Primeiro domingo da quaresma

    Acabamos de iniciar um novo tempo litúrgico: a Quaresma. É um tempo privilegiado: são quarenta dias de preparação para a maior festa da cristandade: a Páscoa. Há uma série de símbolos novos neste tempo da Quaresma: a cor roxa dos paramentos; não é rezado o hino de louvor (O Glória); os cantos são próprios, propostos pela Campanha da Fraternidade, organizada pela Conferência Nacional dos Bispos do Brasil.

    A liturgia nos convida ao jejum(cf. Mt 4,2), não somente para cumprir uma lei, mas como forma de nos tornarmos solidários com as pessoas que passam fome, que não têm o alimento necessário para o sustento de seu corpo. É tempo de mortificação, de renúncia, de sacrifício, apesar deque esses termos, na atualidade sejam muito pouco usados. É tempo de conversão, de mudança de mentalidade e do coração.

    A cada ano, a CNBB nos apresenta um tema bem presente na vivência do povo brasileiro para que meditemos, reflitamos e nos coloquemos em ação para realizar os objetivos da campanha.

    A narrativa do Evangelho deste domingo(cf. Mt 4,1-11) apresenta Jesus sob a imagem do novo Adão, porque vence o orgulho que pôs a humanidade contra Deus. Ele é o novo Israel, pois vence as tentações a que Israel sucumbira no deserto. Ele é o novo Moisés, porque supera as tentações de Moisés para ser o fundador e o guia do novo povo de Deus, a Igreja, que somos todos nós.

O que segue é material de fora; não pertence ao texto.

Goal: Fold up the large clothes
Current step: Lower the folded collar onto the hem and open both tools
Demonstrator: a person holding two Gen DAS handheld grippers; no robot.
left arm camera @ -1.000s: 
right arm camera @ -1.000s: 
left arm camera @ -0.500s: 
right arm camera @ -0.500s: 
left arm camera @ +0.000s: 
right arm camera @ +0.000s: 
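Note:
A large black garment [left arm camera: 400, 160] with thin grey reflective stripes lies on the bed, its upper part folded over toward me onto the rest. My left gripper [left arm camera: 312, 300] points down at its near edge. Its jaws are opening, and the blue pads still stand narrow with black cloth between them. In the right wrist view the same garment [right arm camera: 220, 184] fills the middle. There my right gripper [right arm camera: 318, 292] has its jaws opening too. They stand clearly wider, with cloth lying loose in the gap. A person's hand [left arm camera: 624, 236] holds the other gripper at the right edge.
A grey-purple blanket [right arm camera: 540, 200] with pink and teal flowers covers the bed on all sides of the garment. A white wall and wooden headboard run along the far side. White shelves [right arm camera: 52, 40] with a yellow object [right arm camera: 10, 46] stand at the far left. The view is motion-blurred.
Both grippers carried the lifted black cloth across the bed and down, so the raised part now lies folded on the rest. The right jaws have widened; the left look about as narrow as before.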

    O deserto das tentações é um resumo da experiência de Jesus durante todo o seu ministério. A narrativa tem o objetivo de mostrar o sentido dessas tentações.

    Todos nós temos grandes e pequenas tentações. Se somos fiéis, afastando-nos das situações menores que possam nos levar ao pecado, seremos fiéis também em fugir das grandes tentações. Que fiquemos atentos e que vivamos intensamente este tempo de mudança.